15 Février 2018

Congo-Kinshasa: Comment un garçon nommé « Cessez-le-Feu » représente un espoir dans la RDC en conflit

Bien que Bunyakiri et ses environs étaient autrefois le grenier agricole de la province du Sud Kivu, la malnutrition affecte 7 enfants sur 10. Le PAM, l'Organisation des Nations Unies pour l'Alimentation et l'Agriculture (FAO) et le Fonds des Nations Unies pour l'enfance (UNICEF) ont uni leurs forces pour relever ce défi en 2015.

Dans cette zone de la République démocratique du Congo offrant une relative stabilité, cet ambitieux projet humanitaire a commencé à améliorer les conditions de vie de ses habitants.

"J'ai vu que mon fils était émacié mais c'est le relais communautaire qui m'a alerté. Les spécialistes de la nutrition lui ont prescrit du « Plumpy'Sup», explique Mama Fiki, la mère de Cessez-le-Feu. "Il est maintenant en pleine forme, ce qui me rend si heureuse !"

Le projet a vu 11 000 femmes enceintes et allaitantes recevoir un total de 520 tonnes de céréales enrichies, ainsi que de l'huile végétale. Quelque 11 500 enfants âgés de 6 à 23 mois ont reçu 85 tonnes de Plumpy'Doz (une supplément nutritionnel spécial), ce qui améliore l'état nutritionnel et leur permet d'avoir une croissance normale. De plus, 12 000 enfants de 6 à 59 mois qui, comme Cessez-le-Feu, souffraient déjà de malnutrition aiguë modérée, ont reçu 76 tonnes de Plumpy Sup, également un supplément nutritionnel spécifique à haute valeur nutritive. Sans ce soutien, la santé de Cessez-le-Feu - et en fait son avenir - aurait été sérieusement compromis étant donné qu'une mauvaise nutrition peut causer un retard de croissance physique et entraver le développement intellectuel.

Les conflits et les mauvaises habitudes alimentaires ont contribué à l'insécurité alimentaire chronique dans la région. Depuis que les armes se sont tues vers la fin de l'année 2014, les villageois ont pu retourner dans leurs villages et dans leurs champs.

Cette stabilité a créé des conditions favorables à une approche intégrée et innovante de la lutte contre la malnutrition chronique. Les cas de malnutrition sévère aiguë et modérée sont traités avec les contributions du PAM et de l'UNICEF. Des formations aux bonnes pratiques alimentaires sont également organisées. Dans le même temps, le PAM et la FAO aident à renforcer la production agricole en fournissant des kits et des formations agricoles, des vivres et en créant des pépinières à légumes. L'accès à l'eau a également été amélioré grâce à un nouveau système d'adduction et de distribution.

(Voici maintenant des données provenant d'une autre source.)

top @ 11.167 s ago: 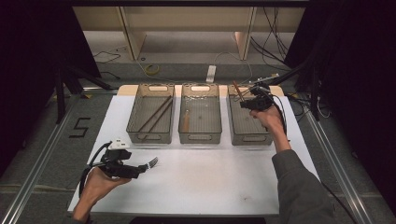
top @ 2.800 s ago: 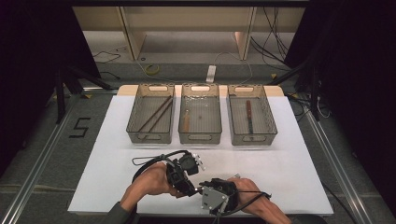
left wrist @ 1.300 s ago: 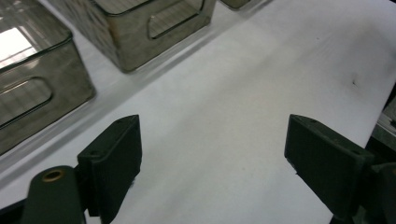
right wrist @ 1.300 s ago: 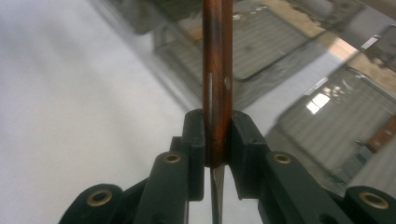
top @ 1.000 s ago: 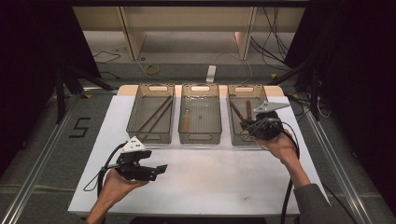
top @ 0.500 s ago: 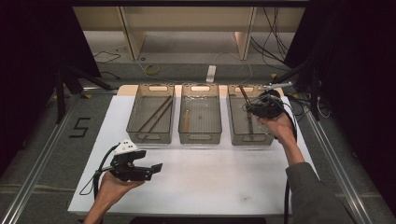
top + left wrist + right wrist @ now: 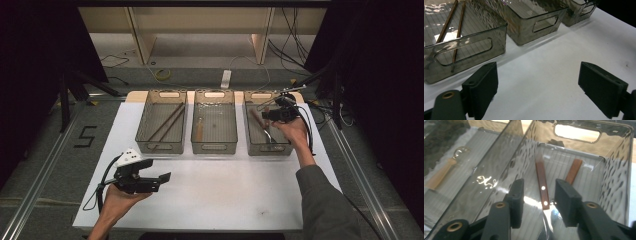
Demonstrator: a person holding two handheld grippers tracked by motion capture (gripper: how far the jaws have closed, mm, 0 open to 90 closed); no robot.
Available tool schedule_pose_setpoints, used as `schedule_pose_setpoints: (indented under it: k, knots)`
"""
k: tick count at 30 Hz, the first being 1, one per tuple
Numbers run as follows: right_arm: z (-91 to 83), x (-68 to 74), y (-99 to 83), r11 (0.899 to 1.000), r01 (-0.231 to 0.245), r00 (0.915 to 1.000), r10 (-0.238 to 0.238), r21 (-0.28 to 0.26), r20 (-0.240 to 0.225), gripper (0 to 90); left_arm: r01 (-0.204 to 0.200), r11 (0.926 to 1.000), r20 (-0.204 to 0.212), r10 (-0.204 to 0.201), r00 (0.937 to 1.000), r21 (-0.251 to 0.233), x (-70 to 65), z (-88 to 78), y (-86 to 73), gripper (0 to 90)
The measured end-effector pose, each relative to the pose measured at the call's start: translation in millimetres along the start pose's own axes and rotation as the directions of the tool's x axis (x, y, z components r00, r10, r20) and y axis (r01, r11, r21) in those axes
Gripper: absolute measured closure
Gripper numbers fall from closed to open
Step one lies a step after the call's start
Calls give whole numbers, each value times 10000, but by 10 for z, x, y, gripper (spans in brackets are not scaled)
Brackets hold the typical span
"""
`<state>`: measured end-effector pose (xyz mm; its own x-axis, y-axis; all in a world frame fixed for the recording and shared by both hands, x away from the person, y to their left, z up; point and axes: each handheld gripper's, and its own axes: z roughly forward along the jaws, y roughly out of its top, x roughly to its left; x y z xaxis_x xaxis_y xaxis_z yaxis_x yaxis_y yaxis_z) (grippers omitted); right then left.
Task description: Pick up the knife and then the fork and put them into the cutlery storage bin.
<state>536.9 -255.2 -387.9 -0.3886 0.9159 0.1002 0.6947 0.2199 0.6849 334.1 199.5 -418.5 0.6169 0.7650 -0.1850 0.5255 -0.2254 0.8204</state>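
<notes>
Right gripper [image 7: 537, 202] hangs over the right bin [image 7: 254, 142], its jaws just opened and released around the wood-handled knife [image 7: 542, 186] lying below, long axis near-to-far. Left gripper [image 7: 162, 178], open and empty, waits well apart.

A left bin [image 7: 161, 121] holds two long brown sticks [image 7: 166, 124]. A middle bin [image 7: 214, 121] holds a wooden-handled utensil [image 7: 199, 131]. Both stand on the white tabletop [image 7: 225, 190]. A black "5" mark [image 7: 86, 136] lies on the floor.
</notes>
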Motion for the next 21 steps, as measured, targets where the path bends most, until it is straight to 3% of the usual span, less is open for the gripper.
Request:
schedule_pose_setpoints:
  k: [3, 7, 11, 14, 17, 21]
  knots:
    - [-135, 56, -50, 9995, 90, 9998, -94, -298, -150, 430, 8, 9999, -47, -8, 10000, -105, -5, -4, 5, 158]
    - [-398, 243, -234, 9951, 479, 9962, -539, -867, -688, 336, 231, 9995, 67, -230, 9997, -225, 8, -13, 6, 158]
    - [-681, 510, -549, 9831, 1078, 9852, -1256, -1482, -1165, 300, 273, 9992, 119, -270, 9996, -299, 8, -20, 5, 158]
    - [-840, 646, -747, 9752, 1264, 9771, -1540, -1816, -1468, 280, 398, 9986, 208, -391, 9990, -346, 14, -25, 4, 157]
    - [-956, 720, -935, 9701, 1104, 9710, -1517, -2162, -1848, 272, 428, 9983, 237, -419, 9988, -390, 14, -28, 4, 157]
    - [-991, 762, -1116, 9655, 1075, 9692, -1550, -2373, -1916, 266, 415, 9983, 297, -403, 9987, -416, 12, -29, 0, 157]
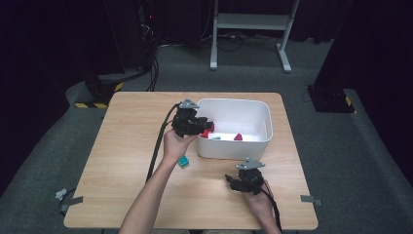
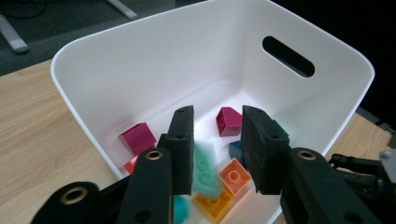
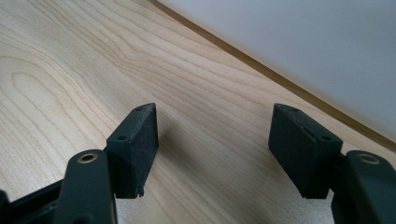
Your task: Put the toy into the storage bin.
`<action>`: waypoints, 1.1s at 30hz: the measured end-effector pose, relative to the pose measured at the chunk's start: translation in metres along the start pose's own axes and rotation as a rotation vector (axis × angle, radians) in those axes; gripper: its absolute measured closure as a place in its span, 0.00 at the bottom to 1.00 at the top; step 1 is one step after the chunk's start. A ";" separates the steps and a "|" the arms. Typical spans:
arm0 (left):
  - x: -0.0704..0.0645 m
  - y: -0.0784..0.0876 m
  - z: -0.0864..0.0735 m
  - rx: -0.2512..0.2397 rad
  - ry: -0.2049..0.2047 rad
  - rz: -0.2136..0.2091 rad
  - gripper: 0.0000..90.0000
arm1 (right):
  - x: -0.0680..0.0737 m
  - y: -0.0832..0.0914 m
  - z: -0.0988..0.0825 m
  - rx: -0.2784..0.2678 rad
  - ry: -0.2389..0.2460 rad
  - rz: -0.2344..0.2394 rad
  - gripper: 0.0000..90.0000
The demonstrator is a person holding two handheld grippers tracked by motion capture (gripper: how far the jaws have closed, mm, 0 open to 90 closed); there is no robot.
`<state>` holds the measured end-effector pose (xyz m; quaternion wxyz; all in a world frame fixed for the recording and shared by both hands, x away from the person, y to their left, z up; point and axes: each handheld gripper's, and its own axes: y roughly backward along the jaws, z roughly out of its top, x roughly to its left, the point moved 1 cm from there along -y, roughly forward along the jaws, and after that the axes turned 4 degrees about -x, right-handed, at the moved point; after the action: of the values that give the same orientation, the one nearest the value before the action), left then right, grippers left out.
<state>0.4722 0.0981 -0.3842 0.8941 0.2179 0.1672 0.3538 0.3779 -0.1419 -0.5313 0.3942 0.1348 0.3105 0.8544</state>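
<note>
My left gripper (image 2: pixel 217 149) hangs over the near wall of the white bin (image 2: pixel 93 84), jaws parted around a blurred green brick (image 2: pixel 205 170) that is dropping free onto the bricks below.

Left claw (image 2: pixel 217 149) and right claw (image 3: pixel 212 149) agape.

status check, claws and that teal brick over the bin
Left claw open over bin, teal brick blurred between jaws, apparently dropping. Right claw open, empty, on table. Nothing in the way.
</note>
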 end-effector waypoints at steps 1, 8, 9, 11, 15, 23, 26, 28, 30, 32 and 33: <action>0.000 0.001 0.000 -0.002 -0.002 0.005 0.69 | 0.000 0.000 0.000 0.000 0.000 0.000 0.37; -0.001 0.012 0.000 -0.023 -0.010 0.023 0.63 | 0.000 0.000 0.000 -0.001 0.001 0.000 0.37; -0.001 0.014 0.000 -0.027 -0.009 0.025 0.63 | 0.000 0.000 0.000 -0.001 0.001 0.000 0.37; 0.001 0.018 -0.002 -0.034 -0.010 0.031 0.62 | 0.000 0.000 0.000 -0.001 0.001 0.000 0.37; 0.006 0.023 -0.006 -0.039 0.005 0.038 0.62 | 0.000 0.000 0.000 0.000 -0.001 0.000 0.37; 0.011 0.036 -0.013 -0.055 0.013 0.060 0.61 | 0.000 0.000 0.000 0.000 -0.001 0.000 0.37; 0.013 0.042 -0.015 -0.064 0.020 0.066 0.60 | 0.000 0.000 0.000 0.000 -0.001 0.000 0.37; 0.014 0.045 -0.017 -0.067 0.021 0.073 0.60 | 0.000 0.000 0.000 0.000 -0.001 0.000 0.37; 0.016 0.048 -0.019 -0.071 0.028 0.078 0.60 | 0.000 0.000 0.000 0.000 -0.002 0.000 0.37; 0.018 0.051 -0.022 -0.074 0.032 0.082 0.60 | 0.000 0.000 0.000 0.000 -0.003 0.000 0.37; 0.019 0.052 -0.023 -0.073 0.034 0.084 0.60 | 0.000 0.000 0.000 0.000 -0.002 0.001 0.37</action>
<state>0.4461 0.1520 -0.3798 0.8828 0.1860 0.1599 0.4006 0.3778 -0.1417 -0.5313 0.3944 0.1358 0.3099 0.8544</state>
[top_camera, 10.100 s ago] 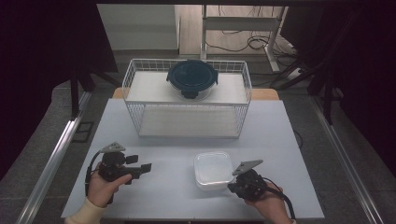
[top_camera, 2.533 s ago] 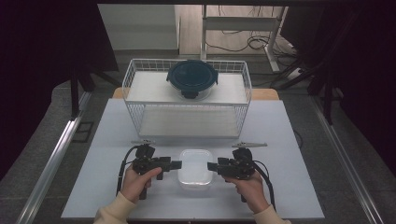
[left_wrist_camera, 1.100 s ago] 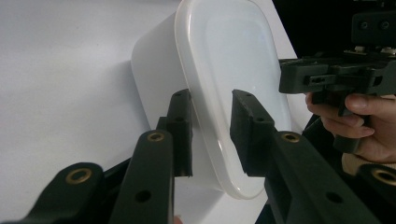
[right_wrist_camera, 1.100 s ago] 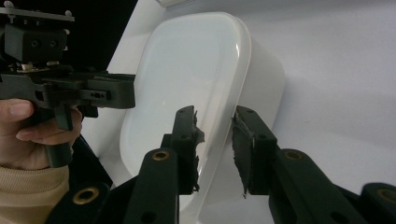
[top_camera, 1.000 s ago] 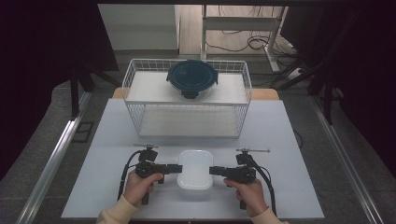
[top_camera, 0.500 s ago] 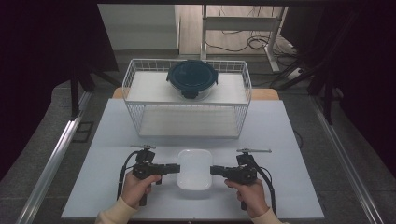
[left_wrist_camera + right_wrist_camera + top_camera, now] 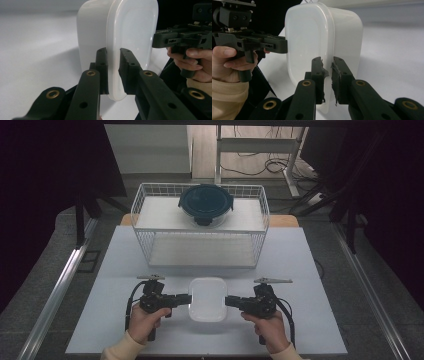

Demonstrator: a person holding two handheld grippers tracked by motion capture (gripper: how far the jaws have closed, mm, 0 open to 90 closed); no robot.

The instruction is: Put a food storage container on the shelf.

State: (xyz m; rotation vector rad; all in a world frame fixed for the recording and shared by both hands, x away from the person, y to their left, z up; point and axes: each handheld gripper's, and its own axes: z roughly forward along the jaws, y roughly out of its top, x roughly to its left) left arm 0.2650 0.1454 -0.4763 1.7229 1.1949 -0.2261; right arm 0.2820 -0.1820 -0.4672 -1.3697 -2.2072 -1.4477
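White lidded plastic container [image 7: 208, 298]: rim pinched on opposite sides by left gripper [image 7: 186, 298] and right gripper [image 7: 230, 301], both clamped; grasp step complete; next, level two-handed lift, probably toward wire basket [image 7: 200, 258].

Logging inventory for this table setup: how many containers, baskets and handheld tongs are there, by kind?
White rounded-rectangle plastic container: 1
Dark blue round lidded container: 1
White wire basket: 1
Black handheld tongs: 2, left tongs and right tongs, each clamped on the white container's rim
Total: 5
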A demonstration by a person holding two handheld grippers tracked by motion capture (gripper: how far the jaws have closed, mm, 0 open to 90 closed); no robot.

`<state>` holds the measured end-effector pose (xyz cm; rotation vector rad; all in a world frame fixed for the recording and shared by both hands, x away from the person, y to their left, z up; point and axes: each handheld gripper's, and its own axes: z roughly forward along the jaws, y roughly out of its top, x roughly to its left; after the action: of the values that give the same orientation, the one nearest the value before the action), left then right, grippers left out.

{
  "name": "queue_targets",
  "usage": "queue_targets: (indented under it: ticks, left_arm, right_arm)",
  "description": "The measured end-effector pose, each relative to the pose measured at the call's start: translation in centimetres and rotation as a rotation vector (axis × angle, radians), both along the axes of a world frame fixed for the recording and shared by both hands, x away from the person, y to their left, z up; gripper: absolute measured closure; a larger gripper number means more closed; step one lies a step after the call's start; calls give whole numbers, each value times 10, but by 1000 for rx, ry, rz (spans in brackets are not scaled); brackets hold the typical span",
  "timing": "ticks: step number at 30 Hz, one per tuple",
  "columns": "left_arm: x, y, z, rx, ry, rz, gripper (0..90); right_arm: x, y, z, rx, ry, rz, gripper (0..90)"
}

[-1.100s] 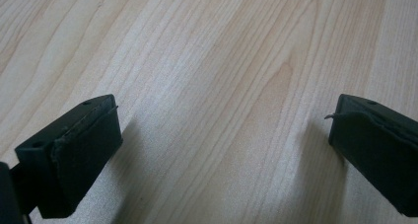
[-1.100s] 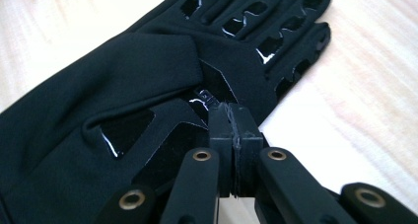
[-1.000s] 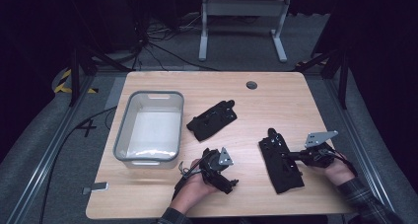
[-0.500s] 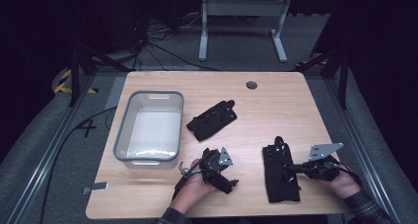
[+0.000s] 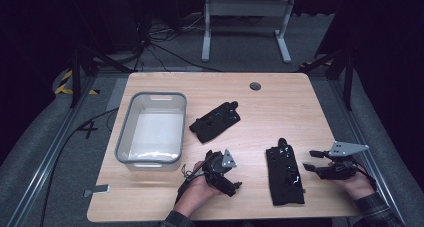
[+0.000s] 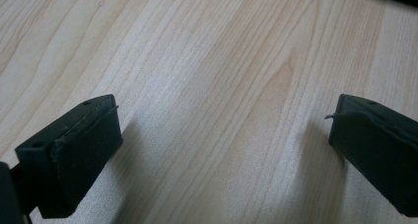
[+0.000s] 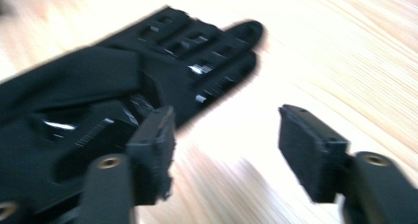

Le but du projet est de prévenir et traiter la malnutrition de manière durable. Pour cette raison, il propose une vision à moyen et à long terme, en renforçant les capacités au niveau des ménages et des exploitations agricoles. De cette façon, les familles peuvent produire plus et se nourrir mieux, et ainsi contribuer, espérons-le, à la refaire de Bunyakiri le grenier à nourriture qu'il a été.

« Cette approche intégrée est intéressante car elle mobilise l'expertise de plusieurs agences des Nations Unies sur des problèmes spécifiques liés à la malnutrition chronique », explique David Winiger, Directeur de la Coopération suisse au développement en RDC.

"Cette approche multiplie l'impact positif sur les bénéficiaires. C'est certainement le meilleur moyen de relever un défi aussi vaste que celui de la malnutrition dans cette zone. C'est pourquoi nous avons décidé de continuer à financer le projet pour trois années supplémentaires."

Alors que certains territoires du Sud-Kivu sombrent à nouveau dans la violence, l'exemple de Cessez-le-Feu, au prénom prédestiné, démontre que lorsque la paix revient, des communautés entières peuvent recommencer à espérer.